◆ Activity
When you reach the listing below, copy each line exactly.

◆ Data section
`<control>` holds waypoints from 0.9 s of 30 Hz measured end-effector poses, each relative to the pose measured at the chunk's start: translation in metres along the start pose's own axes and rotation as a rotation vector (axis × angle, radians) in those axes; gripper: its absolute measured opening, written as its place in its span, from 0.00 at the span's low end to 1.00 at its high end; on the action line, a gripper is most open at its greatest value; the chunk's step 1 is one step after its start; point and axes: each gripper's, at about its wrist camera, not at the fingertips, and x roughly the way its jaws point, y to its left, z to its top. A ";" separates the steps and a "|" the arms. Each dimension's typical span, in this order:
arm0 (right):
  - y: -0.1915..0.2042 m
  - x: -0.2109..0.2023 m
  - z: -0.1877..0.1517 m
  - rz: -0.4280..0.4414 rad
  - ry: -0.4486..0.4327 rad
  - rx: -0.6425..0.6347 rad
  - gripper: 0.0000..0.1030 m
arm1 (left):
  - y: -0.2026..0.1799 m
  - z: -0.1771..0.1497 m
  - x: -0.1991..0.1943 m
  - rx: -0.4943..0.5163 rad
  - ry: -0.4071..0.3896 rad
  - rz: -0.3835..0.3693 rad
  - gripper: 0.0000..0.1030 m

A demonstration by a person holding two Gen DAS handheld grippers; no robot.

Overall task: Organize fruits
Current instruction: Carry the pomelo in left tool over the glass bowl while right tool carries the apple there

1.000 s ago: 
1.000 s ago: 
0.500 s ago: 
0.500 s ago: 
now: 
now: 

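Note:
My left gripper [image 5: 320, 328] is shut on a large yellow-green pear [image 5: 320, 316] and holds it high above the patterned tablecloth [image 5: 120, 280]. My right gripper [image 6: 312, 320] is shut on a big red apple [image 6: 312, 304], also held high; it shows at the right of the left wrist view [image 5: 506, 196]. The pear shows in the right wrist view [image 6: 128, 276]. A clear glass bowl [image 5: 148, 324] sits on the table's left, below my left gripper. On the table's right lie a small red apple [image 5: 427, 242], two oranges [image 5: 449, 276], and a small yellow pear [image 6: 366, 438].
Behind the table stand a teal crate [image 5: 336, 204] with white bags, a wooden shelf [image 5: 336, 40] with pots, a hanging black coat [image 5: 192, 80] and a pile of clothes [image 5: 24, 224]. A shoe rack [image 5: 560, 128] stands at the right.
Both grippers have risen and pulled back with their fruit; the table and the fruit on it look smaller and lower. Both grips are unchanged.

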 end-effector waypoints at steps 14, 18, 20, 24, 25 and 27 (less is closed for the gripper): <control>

◆ Response for this exercise
`<control>` holds waypoints from 0.9 s of 30 Hz measured end-effector poses, each relative to the pose measured at the chunk's start: translation in metres along the start pose's own axes and rotation as a rotation vector (axis × angle, radians) in those axes; gripper: its absolute measured opening, written as its place in its span, from 0.00 at the span's low end to 1.00 at its high end; on the action line, a gripper is most open at its greatest value; the chunk's step 1 is one step after its start; point and axes: each gripper's, at about its wrist camera, not at the fingertips, and x roughly the way its jaws point, y to its left, z to its top. A ";" separates the steps and a "|" the arms. Each dimension's typical span, in this order:
arm0 (right):
  - y: -0.1915..0.2042 m
  - x: -0.2109..0.2023 m
  - z: -0.1877..0.1517 m
  - rz: -0.4280..0.4414 rad
  - ry: -0.4486..0.4327 rad
  - rx: -0.6425..0.6347 rad
  - gripper: 0.0000..0.1030 m
arm1 (left):
  - y: -0.2026..0.1799 m
  - z: -0.1771..0.1497 m
  - x: -0.1991..0.1943 m
  - rx: -0.4943..0.5163 rad
  - ry: -0.4071..0.3896 rad
  - rz: -0.3835..0.3693 rad
  - gripper: 0.0000..0.1030 m

A demonstration by a person holding two Gen DAS handheld grippers; no robot.

Overall task: Organize fruits
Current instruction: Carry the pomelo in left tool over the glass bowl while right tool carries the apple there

1.000 s ago: 
1.000 s ago: 
0.500 s ago: 
0.500 s ago: 
now: 
now: 

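Note:
My left gripper [image 5: 320, 328] is shut on a large yellow-green pear [image 5: 320, 316] and holds it high above the patterned tablecloth [image 5: 120, 280]. My right gripper [image 6: 312, 320] is shut on a big red apple [image 6: 312, 304], also held high; it shows at the right of the left wrist view [image 5: 506, 196]. The pear shows in the right wrist view [image 6: 128, 276]. A clear glass bowl [image 5: 148, 324] sits on the table's left, below my left gripper. On the table's right lie a small red apple [image 5: 427, 242], two oranges [image 5: 449, 276], and a small yellow pear [image 6: 366, 438].
Behind the table stand a teal crate [image 5: 336, 204] with white bags, a wooden shelf [image 5: 336, 40] with pots, a hanging black coat [image 5: 192, 80] and a pile of clothes [image 5: 24, 224]. A shoe rack [image 5: 560, 128] stands at the right.
Both grippers have risen and pulled back with their fruit; the table and the fruit on it look smaller and lower. Both grips are unchanged.
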
 end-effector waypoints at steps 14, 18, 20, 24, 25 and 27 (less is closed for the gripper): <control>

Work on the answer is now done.